• PROBLEM DESCRIPTION:
Print each line exactly, from the one with "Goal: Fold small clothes" to the very last line of the listing, and keep the pictures out.

• GIVEN MATERIAL:
********
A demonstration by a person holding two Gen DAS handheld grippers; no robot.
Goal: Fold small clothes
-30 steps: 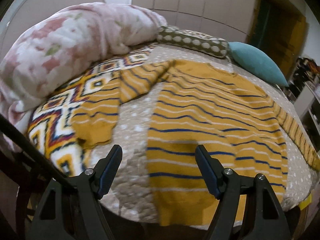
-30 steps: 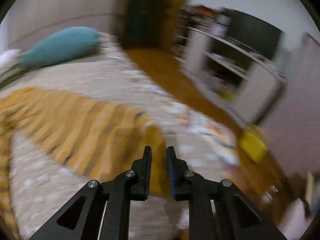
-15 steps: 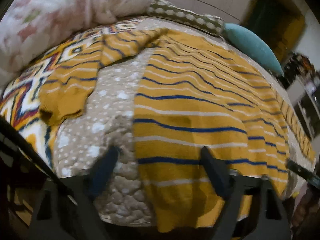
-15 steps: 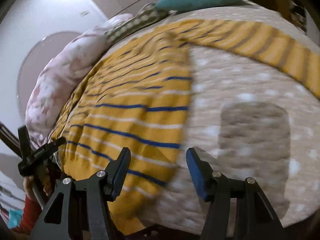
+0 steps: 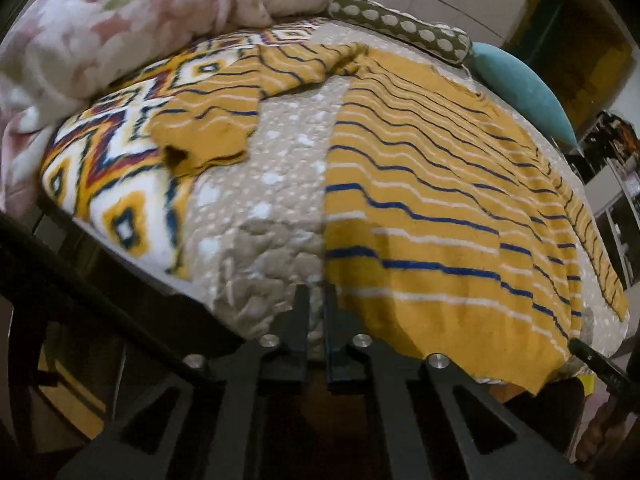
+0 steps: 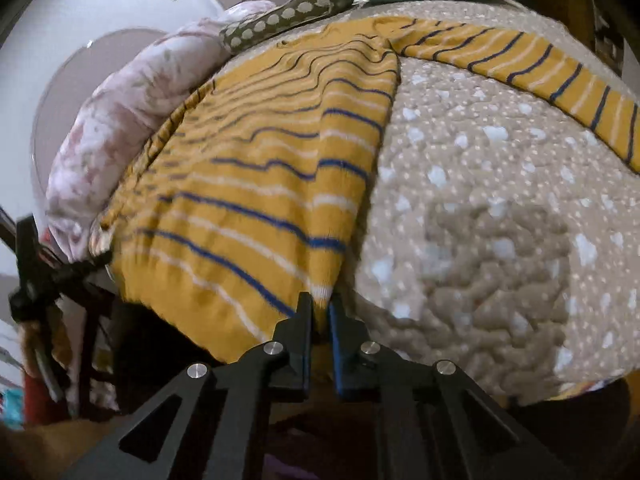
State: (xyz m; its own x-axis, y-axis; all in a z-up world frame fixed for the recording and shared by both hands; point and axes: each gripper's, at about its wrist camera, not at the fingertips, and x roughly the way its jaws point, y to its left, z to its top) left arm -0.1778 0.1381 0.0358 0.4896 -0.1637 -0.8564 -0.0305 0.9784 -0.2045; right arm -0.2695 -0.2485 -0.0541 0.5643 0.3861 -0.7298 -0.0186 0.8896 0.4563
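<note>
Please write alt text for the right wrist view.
The right tool is shut on the bottom corner of a yellow striped sweater spread flat on a dotted beige bedspread, with pillows behind.

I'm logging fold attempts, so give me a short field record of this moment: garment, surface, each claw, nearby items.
garment: yellow striped sweater, spread flat, sleeves out to both sides
surface: beige dotted quilt
left claw: shut at the sweater's lower left hem corner
right claw: shut on the lower right hem corner
nearby: teal pillow, dotted bolster, floral duvet, patterned blanket
</note>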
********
• REPLY:
Goal: Fold small clothes
-30 steps: 
-30 steps: 
-15 steps: 
-15 steps: 
+0 steps: 
+0 steps: 
State: (xyz m; its own x-axis, y-axis; all in a z-up world frame fixed for the recording and shared by both hands; point and axes: each gripper's, at about its wrist camera, not at the fingertips, and x roughly the way its jaws point, y to its left, z to its top) left arm -0.1778 0.1381 0.0358 0.4896 -0.1637 -0.8564 -0.0305 0.9784 -0.2045; right arm -0.2695 -0.2485 -0.0541 0.5643 0.3861 -0.7298 -0.0186 0.8896 0.4563
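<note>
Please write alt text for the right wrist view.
The right tool is shut on the bottom corner of a yellow striped sweater spread flat on a dotted beige bedspread, with pillows behind.

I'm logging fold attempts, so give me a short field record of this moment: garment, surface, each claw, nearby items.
garment: yellow striped sweater, spread flat, sleeves out to both sides
surface: beige dotted quilt
left claw: shut at the sweater's lower left hem corner
right claw: shut on the lower right hem corner
nearby: teal pillow, dotted bolster, floral duvet, patterned blanket
</note>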

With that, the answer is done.